[PATCH md ] Fix is_mddev_idle calculation now that disk/sector accounting happens when request completes.

NeilBrown <neilb@xxxxxxx> · Thu, 17 Nov 2005 14:30:53 +1100

This patch against 2.6.14-mm2 (and 2.6.15-rc1) is needed to compensate
for recent changes which stop resync from proceeding at full speed on
an idle array.  It is suitable for 2.6.15-rc2.

NeilBrown


### Comments for Changeset

md needs to monitor the rate of requests to it's devices when doing
resync/recovery so that it can back-off when there is non-resync IO.
It does this by comparing resync IO, which it counts, with total IO
which is taken from disk_stats.

disk_stats were recently changed to account sectors when a request
completes instead of when it is queued.  This upsets md's calculations. 

We could do the sync_io accounting at the end of requests too, but
that has problems.  If an underlying device is an md array, the
accounting will still be done when the request is submitted.  This
could be changed for some raid levels, but it cannot be changed for
raid0 or linear without substantial code changes.

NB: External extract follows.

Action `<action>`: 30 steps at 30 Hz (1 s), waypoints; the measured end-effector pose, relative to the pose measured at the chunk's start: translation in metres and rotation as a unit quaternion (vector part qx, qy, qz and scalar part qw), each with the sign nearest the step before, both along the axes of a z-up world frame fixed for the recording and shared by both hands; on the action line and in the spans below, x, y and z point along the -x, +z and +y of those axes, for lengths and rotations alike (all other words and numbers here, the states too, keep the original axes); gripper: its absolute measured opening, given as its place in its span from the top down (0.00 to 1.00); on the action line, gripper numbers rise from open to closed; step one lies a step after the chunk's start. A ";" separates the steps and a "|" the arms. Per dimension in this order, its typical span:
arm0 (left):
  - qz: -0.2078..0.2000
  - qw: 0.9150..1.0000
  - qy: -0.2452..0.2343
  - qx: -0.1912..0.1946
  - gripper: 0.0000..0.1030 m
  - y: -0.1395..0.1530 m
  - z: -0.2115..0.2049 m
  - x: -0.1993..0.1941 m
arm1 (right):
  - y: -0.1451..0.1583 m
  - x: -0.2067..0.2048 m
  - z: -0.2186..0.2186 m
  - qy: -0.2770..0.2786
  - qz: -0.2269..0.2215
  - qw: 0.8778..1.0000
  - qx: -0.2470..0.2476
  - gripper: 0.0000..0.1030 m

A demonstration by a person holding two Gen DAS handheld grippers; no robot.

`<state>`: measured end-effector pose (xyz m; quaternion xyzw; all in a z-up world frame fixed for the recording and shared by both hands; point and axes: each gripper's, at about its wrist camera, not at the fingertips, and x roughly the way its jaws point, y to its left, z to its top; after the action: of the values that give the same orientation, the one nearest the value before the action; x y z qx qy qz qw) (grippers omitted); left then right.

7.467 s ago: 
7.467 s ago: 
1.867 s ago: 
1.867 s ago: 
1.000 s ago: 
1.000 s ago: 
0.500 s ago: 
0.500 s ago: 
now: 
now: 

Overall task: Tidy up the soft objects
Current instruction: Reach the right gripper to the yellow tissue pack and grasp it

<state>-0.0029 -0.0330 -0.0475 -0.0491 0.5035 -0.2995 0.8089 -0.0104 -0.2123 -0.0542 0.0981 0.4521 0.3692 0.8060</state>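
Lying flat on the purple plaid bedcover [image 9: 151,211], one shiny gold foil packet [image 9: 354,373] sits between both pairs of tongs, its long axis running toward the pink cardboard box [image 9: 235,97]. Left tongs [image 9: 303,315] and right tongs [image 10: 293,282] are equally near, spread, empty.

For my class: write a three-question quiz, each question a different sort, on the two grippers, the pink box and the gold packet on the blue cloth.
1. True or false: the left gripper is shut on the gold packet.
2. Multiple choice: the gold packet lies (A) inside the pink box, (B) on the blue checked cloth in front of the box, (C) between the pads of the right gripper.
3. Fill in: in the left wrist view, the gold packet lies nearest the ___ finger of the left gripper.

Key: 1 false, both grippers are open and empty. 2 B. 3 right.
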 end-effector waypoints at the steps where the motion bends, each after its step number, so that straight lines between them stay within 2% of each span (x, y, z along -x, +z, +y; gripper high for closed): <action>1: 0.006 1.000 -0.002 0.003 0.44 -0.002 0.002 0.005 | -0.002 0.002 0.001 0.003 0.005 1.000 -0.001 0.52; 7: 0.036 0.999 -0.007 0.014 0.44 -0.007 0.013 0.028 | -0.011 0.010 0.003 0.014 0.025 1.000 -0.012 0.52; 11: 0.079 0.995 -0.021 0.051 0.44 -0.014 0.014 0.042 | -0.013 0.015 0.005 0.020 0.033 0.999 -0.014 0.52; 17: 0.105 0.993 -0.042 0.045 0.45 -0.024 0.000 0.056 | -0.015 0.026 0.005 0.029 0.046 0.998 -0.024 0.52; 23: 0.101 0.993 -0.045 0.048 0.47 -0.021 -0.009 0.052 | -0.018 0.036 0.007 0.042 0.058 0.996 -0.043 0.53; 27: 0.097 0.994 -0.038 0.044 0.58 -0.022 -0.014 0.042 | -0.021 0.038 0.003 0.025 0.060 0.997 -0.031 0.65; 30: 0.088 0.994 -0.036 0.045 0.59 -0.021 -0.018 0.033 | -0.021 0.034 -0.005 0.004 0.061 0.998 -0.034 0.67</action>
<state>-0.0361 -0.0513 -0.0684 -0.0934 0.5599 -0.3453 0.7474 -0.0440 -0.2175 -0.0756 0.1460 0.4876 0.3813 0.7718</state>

So instead, we increase the error that is_mddev_idle allows, up to the
maximum amount of resync IO that can be in flight at any time.  The
calculation is current fragile as each personality as different limits
for in-flight resync.  This should be fixed up.

For now, this simple patch fixes the problem.

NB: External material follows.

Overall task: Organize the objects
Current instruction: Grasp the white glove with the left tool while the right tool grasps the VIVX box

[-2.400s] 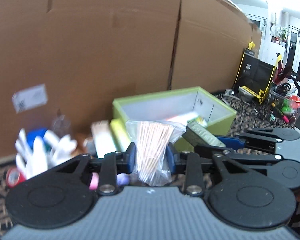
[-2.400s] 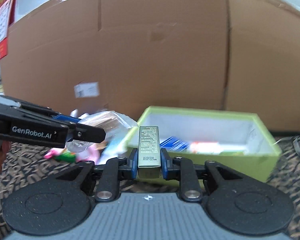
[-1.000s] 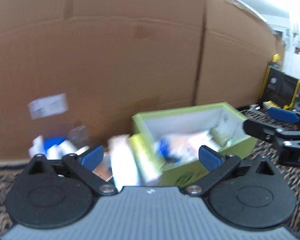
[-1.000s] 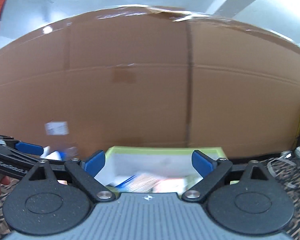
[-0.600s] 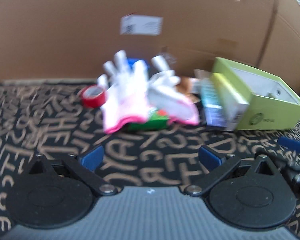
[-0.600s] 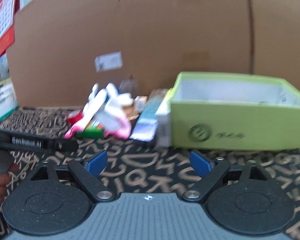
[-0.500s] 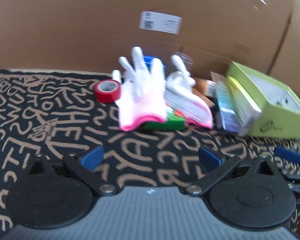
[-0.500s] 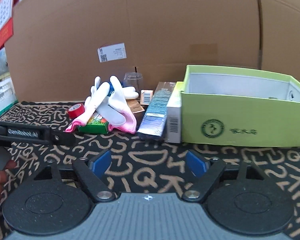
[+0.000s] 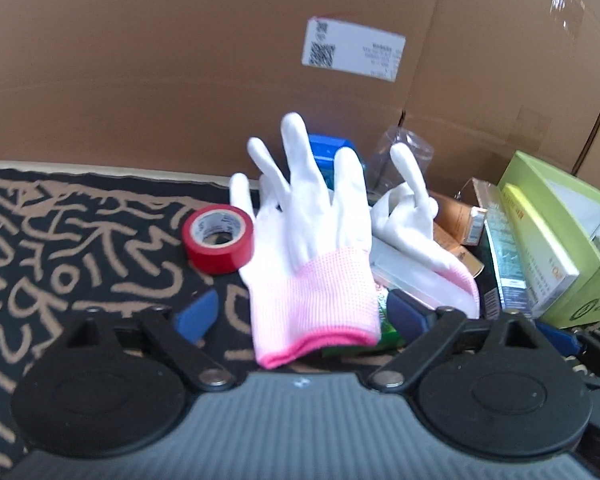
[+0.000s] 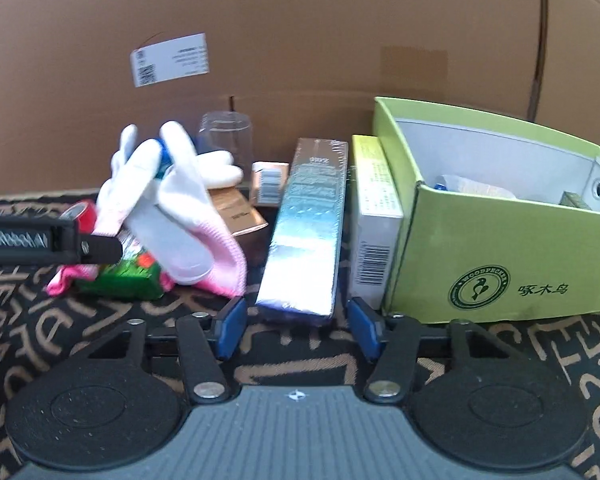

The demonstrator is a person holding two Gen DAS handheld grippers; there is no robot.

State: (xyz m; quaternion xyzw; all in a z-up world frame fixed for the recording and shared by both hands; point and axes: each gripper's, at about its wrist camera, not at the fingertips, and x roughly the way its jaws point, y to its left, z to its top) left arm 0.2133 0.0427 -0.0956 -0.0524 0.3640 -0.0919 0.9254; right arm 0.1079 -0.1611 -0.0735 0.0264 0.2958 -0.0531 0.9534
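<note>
Both sets of fingers closing but touching nothing: I've got left gripper (image 9: 302, 312) straddling the pink-cuffed glove (image 9: 312, 256), right gripper (image 10: 296, 328) straddling the shiny long box (image 10: 306, 236) beside the green box (image 10: 512, 264).

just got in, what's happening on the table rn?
A person with a handheld gripper in each hand is sorting clutter into the green box, which already holds a few items. The left gripper is closing around the cuff of a white-and-pink glove, pads not yet on it. The right gripper is closing toward the near end of a long shiny box, nothing gripped yet. Red tape sits loose.
</note>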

Increasing the error margin decreases the sensitivity to non-resync
IO.  To partially compensate for this, the time to wait when
non-resync IO is detected is increased so that less steady IO is
required to keep the resync at bay.


Signed-off-by: Neil Brown <neilb@xxxxxxx>

### Diffstat output
 ./drivers/md/md.c |   17 +++++++++++++----
 1 file changed, 13 insertions(+), 4 deletions(-)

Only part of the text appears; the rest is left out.